39 weeks

Jun. 19th, 2013 05:46 pm
lunabee34baby: (finger by lyckaa)
I had my 39 week appointment yesterday. I'd lost a little weight; down to 15 lbs total weight gain. BP and everything else good. dilated to 3 cm. My next appointment is on the 25th, and at that point we'll talk about how long the doc will let me go before an induction.

I do not want to be induced. I really, really do not want to be induced. Pitocin is horrible. And inductions lead to more interventions like C-sections, episiotomies, and vacuum-assisted births (which is exactly what happened with Emma).

I am actually feeling like something might happen today. I'm having fairly strong cramping/contractiing and hot flashes, but every time I think something is happening, it isn't. I go to bed every night and have painful cramping that goes nowhere, so who knows. LOL

It's my birthday today, and I have totally changed my mind about Fiona having her own distinct birthday. I want her to get out of me now. Now now now. LOL
lunabee34baby: (pregnant sillo by cru5h)
My friend who was pregnant with twins had her babies yesterday. She made it to almost 37 weeks, I think, and both babies were over 6 lbs. I am so proud of her. :) I'll be going up to the hospital tomorrow to take a gander at them.

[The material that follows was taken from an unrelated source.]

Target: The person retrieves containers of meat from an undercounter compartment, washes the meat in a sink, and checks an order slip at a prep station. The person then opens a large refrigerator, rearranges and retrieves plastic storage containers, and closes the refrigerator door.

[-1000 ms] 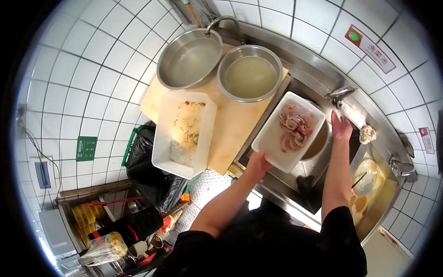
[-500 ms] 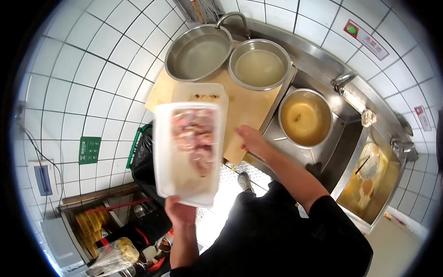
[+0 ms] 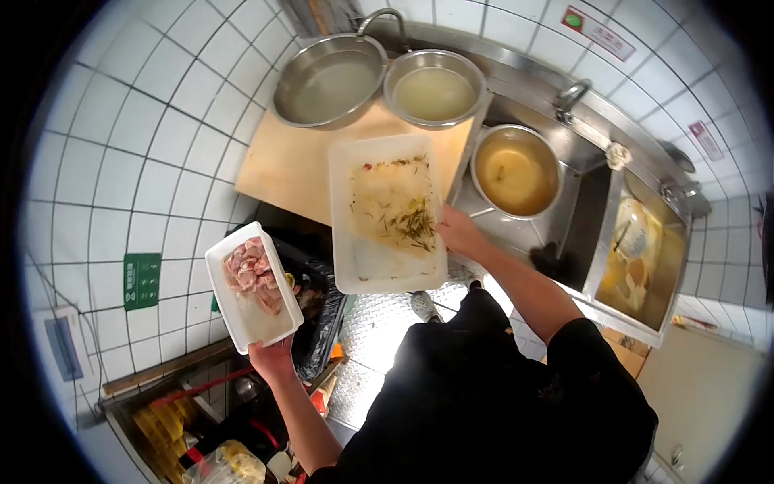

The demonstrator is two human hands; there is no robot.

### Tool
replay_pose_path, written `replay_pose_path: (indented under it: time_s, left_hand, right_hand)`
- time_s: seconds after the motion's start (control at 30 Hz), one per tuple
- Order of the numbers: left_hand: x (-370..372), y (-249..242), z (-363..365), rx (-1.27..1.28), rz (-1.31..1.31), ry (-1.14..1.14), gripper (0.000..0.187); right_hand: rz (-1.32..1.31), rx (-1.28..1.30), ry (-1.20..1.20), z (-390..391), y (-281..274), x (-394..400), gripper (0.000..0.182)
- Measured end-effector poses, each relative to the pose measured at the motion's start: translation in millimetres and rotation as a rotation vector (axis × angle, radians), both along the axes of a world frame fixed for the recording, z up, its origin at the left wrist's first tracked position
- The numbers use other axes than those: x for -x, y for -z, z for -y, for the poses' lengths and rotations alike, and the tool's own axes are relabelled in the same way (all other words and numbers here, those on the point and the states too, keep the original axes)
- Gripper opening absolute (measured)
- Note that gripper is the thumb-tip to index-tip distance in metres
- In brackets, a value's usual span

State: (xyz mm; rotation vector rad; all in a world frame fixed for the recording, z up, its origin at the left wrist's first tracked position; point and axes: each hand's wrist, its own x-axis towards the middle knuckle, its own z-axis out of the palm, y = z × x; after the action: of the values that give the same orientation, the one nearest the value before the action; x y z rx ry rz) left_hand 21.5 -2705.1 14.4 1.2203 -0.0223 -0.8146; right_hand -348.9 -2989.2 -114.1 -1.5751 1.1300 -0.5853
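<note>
My left hand (image 3: 272, 360) grips the near end of a white plastic tub (image 3: 278, 321), held out to the left over the bin. Pieces of raw meat (image 3: 250, 270) lie in that tub. With my right hand (image 3: 459, 232) I hold the right side of a larger translucent plastic tub (image 3: 355, 242). Dark green sprigs or leaves (image 3: 413, 227) are scattered in it, with reddish and brown bits along its far end. This larger tub is in front of the wooden board and covers part of its near edge. The fingers of both hands are partly hidden by the tubs.
Two steel basins (image 3: 294, 105) of cloudy liquid stand on the wooden board (image 3: 282, 161). A steel bowl of brownish liquid (image 3: 516, 208) sits in the sink. A black-lined bin (image 3: 322, 331) is below left; farther right, another sink (image 3: 592, 310) holds yellowish liquid.
The meat tub has moved left and down, away from the larger tub it overlapped. My right hand, free before, now holds the larger tub, which has come off the board toward me.
</note>
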Motion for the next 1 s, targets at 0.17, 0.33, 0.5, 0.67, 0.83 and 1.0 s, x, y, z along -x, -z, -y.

I am also jealous. LOL I am so ready to have this baby. And, yes, I know that once Fiona is out of me, a whole host of other irritations begin LOL but I am so done with being pregnant. I'll be 39 weeks on Monday, and I think part of me thought I'd be done already. Now I'm starting to despair that I'll go past my due date and have to be induced. I do not want to go past my due date OR be induced.

I am completely up-to-date on grading, though, and my students are doing great this semester even though it's a truncated class. So, there's that.
lunabee34baby: (Default)
Fiona has dropped. When I woke up a couple days ago, the entire shape of my belly had changed. I had been carrying very high, and now my tummy is visibly lower. I've been having diarrhea for about a week along with some very annoying nausea, tons of cramps and Braxton Hicks, general moodiness and irritability, and an almost total inability to sleep at night. Pretty sure that this thing is about to happen. I am very, very read for it to. LOL
lunabee34baby: (Default)
I had the first doctor's appointment today at 7 weeks. I had gotten myself worked up that since I'm not sick this time around that something was wrong. Josh went with me both because I don't like to navigate to new places and because I was anxious about there being a problem.

I really like the practice; everyone was really friendly and on their game. I didn't even feel the flu shot the nurse gave me, and the pap smear was the friendliest encounter I've had with the mascara wand of doom. I like the doc; he's very laid back which will help with the not feeding into my already over-the-top anxiety. He was all, "Eat whatever you've been eating. Most of those rules about what not to eat and drink and do and etc. are all bunk."

He did the ultrasound; I'd never had a vaginal ultrasound before. It was a bit weird, especially because the gel is warm, bordering on hot, rather than cold. Trashboat was present exactly where she should be, exactly the size she should be, and her heart was beating reassuringly. And she was blessedly alone LOL so no twins for me. :) I can now officially stop freaking myself out and get on with the joy-having.

Doc said that because I had preeclampsia before, I was more likely to have it again, and they'd watch me closely.

I weighed 196.6 pounds, so I haven't gained any weight since October 11--good news there. My blood pressure was good, too, even though I was really anxious. Due date is projected as June 25th, which is what internet told me.

The only slightly irritating thing is that because of my insurance, I have to get my labs done at a separate facility. But the blood being drawn wasn't bad, there was no wait, and they have another branch in a closer town if I ever need to just gets labs done without a doc appointment.

We told some friends tonight, and everyone was really excited for us. That was a nice feeling.

Mom and Dad are coming Friday, and we'll tell them then. Josh's parents are coming for Thanksgiving and we'll tell them then.
lunabee34baby: (tmi by cru5h)
My period started today, so no Trashboat this month.

This month ended up being fairly stressful because of other events in our personal lives, and so while we started out making Trashboat with abandon, neither of us felt much into it the later half of the cycle, and we clearly did not do it on that magical Trashboat making day, or you know, at all in the almost two weeks before my period started. Cardinal rule of making a Trashboat: it requires sex. LOL

Going by when I ovulated this last time, I should ovulate on October 3rd (16 days after my period begins). If I were to get pregnant this cycle, due date would be June 24.